According to CoinDesk Indexes, bitcoin was recently trading at around $26,835, which has remained about the same over the past four hours but is down 1.2% from Wednesday at the same time. The largest cryptocurrency seemed almost untouched by the vote in the U.S. House of Representatives late Wednesday night to pass a debt ceiling hike that would ensure the government can pay its bills, at least in the short term. The Senate is expected to vote on the bill late Thursday evening (ET).
But in an email to CoinDesk, Bob Baxley, the CTO of DeFi infrastructure platform Maverick Protocol, wrote that crypto markets may now face a U.S. Treasury Department having to replenish its general account, which has shrunk in recent months. This could weaken the liquidity otherwise available for investing in digital assets.
“The risk here is that the trillions of dollars flowing back into the general account could pull a tremendous amount of liquidity out of the market,” Baxley wrote. “Something like this happened in 2019, and market stress forced the Federal Reserve to step in and provide emergency liquidity to prevent a full-blown crisis. In short, just because an agreement has been reached doesn’t mean we’re out of the woods.”
Ether, the second-largest cryptocurrency in market value, recently traded around $1,860, up 0.6% over the past 24 hours. ETH spent part of Thursday in the green, on a day when most assets fluctuated in negative territory. GRT, the token of indexing protocol The Graph, and popular memecoin SHIB fell more than 7% and 4%, respectively. But Litecoin continued on its recent run of success, up more than 3%. LTC is up 7.5% over the past 30 days as investors await the halving in two months and trading activity picks up.
In its opening hour on Friday, the Nikkei index rose about 0.6%. US equities ended the year largely in positive territory despite ongoing inflation concerns and the possibility of more tightening rate hikes.
Maverick’s Baxley wrote optimistically that crypto investors “appear to be in a general accumulation phase.”
“The moving averages are suggesting neutral or perhaps slightly more bullish, suggesting that we are about to lay another foundation for further uptrend,” he wrote, noting that markets are already discounting potential Federal Reserve rate hikes priced in have caused prices to falter in the past.
He added: “What matters most these days is liquidity. And much of what will unfold in the coming weeks will likely depend on how carefully the Treasury can manage its recovery process. Most investors are proceeding cautiously at the moment.” A result, I suspect.”
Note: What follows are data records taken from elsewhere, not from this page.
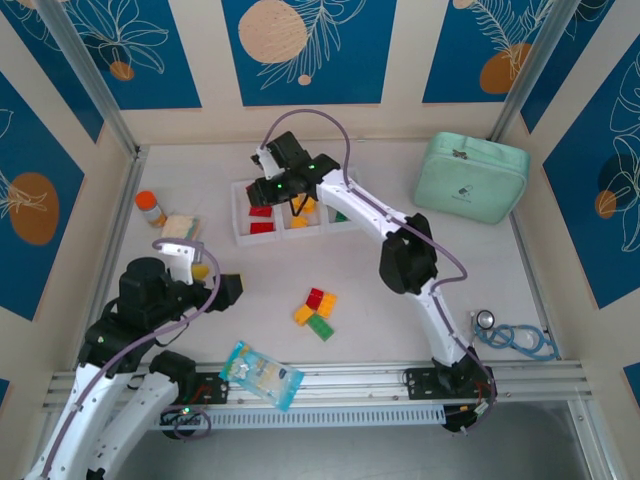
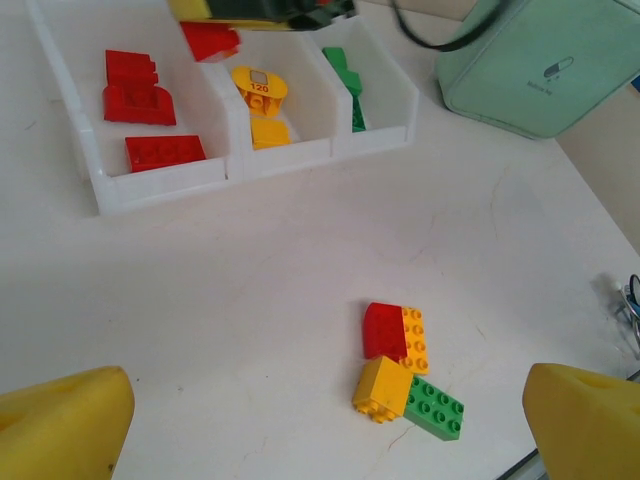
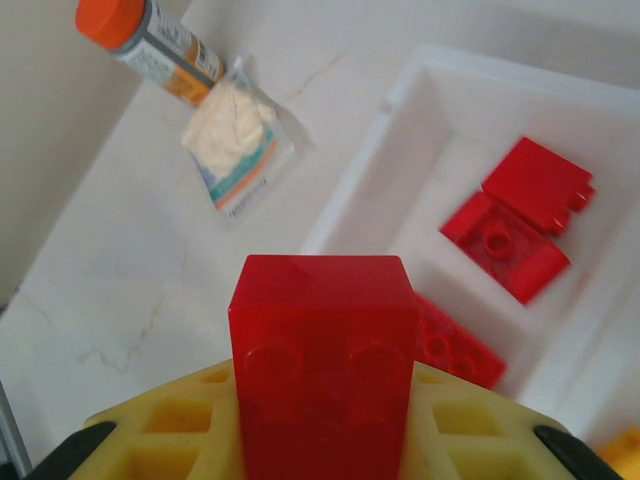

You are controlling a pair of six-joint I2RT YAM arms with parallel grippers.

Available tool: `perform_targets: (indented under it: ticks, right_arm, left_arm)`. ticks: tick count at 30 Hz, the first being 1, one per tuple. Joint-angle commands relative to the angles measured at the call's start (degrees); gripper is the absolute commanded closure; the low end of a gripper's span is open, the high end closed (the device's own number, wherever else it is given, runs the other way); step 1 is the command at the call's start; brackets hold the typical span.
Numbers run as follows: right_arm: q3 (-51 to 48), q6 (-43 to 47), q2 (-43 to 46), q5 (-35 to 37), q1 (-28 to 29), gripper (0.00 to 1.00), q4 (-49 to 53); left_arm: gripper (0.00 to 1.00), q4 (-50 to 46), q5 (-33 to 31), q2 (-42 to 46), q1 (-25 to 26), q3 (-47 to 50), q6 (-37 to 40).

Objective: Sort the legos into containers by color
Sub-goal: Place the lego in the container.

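Red brick [image 3: 325, 350] sits closest to lens in right-wrist view, pinched btwn yellow pads [image 3: 180, 425] of right claw [image 1: 285, 185], jaws closed to brick width. Grip is on its sides, so it should fall straight out once jaws part. Upper right of that frame: red bin [image 3: 400, 130] w/ three red pieces already in.

Left-wrist view puts held brick at top of frame, above far end of containers [image 2: 160, 190], about over wall btwn red bin & yellow bin [image 2: 285, 155]; can't tell which side exactly. Prob needs a nudge toward frame-left before release, else may land in wrong bin. Green bin [image 2: 385, 135], rightmost in that frame, holds green pieces.

Left claw [image 2: 320, 430]: wide open, nothing held, pads in both lower corners of frame, low over desk [image 2: 250, 280]. It's aimed at loose cluster, lower centre: red lego [image 2: 383, 330], orange-yellow lego [image 2: 415, 340], yellow lego [image 2: 382, 388], green lego [image 2: 435, 408], all touching. Looks staged for next pick while other arm drops. Sort approx mostly done: four loose + one in hand.

Off-task: orange-cap bottle [image 3: 150, 40] & sachet [image 3: 235, 140] upper left of right-wrist frame, mint case [image 2: 540, 60] upper right of left-wrist frame.
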State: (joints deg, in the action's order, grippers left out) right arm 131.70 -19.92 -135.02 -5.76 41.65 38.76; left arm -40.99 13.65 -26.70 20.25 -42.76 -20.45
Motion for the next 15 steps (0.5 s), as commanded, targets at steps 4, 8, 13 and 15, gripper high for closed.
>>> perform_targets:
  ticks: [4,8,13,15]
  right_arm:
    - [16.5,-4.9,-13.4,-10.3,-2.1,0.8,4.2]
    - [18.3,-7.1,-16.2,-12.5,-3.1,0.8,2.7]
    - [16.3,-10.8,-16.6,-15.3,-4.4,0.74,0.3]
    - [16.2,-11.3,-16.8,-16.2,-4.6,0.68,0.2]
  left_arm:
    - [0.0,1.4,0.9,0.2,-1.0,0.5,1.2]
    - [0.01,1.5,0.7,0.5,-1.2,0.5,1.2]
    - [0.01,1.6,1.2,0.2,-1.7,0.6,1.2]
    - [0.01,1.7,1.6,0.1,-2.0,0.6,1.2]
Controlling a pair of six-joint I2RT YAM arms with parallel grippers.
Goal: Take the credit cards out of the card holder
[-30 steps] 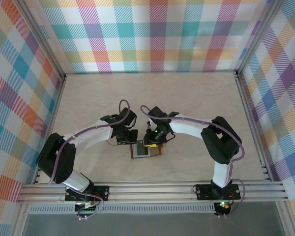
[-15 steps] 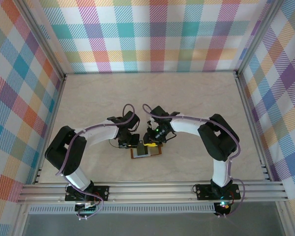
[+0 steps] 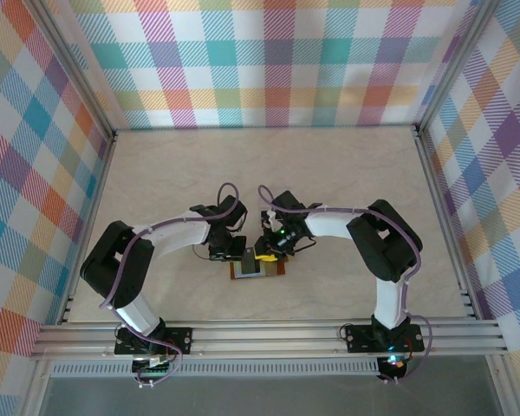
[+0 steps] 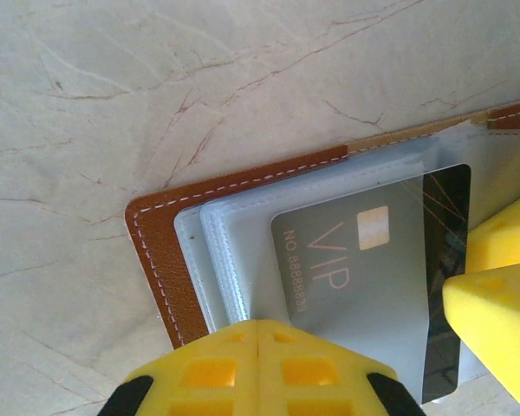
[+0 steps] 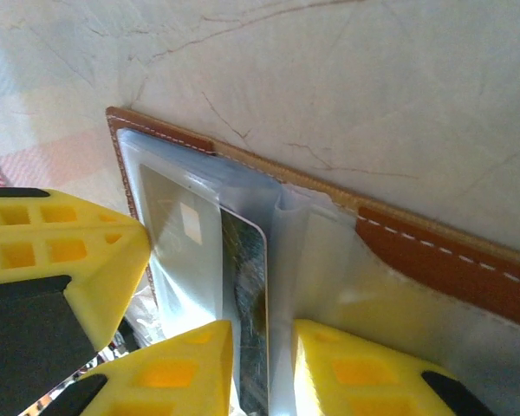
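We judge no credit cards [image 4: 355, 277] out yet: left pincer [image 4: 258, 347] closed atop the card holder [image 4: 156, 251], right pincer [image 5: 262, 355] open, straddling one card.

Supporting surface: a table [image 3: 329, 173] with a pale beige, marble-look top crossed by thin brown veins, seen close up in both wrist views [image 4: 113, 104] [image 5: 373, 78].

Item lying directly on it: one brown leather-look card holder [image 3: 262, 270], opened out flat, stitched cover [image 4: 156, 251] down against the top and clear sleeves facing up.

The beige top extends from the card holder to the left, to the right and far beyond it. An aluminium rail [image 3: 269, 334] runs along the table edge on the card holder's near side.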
BRC-20 tokens are targeting a $500 million market cap, and new data from Glassnode shows they continue to be a lucrative source of fees for miners.
According to on-chain data, inscriptions now account for 25% of all transaction fees and about 40% of all transactions on the Bitcoin blockchain.
While inscriptions remain controversial within the broader bitcoin community, they have been a boon to miners.
A miner’s revenue consists of two elements: block rewards, currently 6.25 BTC ($167,709), and transaction fees, which fluctuate based on network demand, with fees traditionally being lower than rewards since 2017.
Data from CryptoQuant shows that the fee-to-reward ratio for bitcoin miners has shifted in favor of miners thanks to inscriptions and ordinal numbers.
The fee-to-compensation ratio is up 7.22%, compared to an average of around 2-3% earlier this year.
An example of how this is affecting miners’ bottom line: Bitcoin is up 16% over the past three months, while Valkeryie’s mining ETF WGMI is up a whopping 42%.
This may not last forever, however, as the unexpected surge in miners’ earnings may be short-lived as high transaction fees prompt users to turn to alternatives like the Lightning Network and stablecoins.
Bitcoin (BTC) and the broader cryptocurrency market staged a sell-off for the second straight day on Thursday, amid renewed fears of inflation and further rate hikes. Todd Groth, CFA and head of index research at CoinDesk Indices, shared his analysis of the crypto markets. Additionally, King Leung, Head of Financial Services and Fintech at InvestHK, discussed the state of cryptocurrencies in Hong Kong as the country’s securities regulator begins accepting applications for crypto trading platform licenses. And Nestcoin co-founder Yele Bademosi shared his reaction to cryptocurrency adoption and innovation in Nigeria.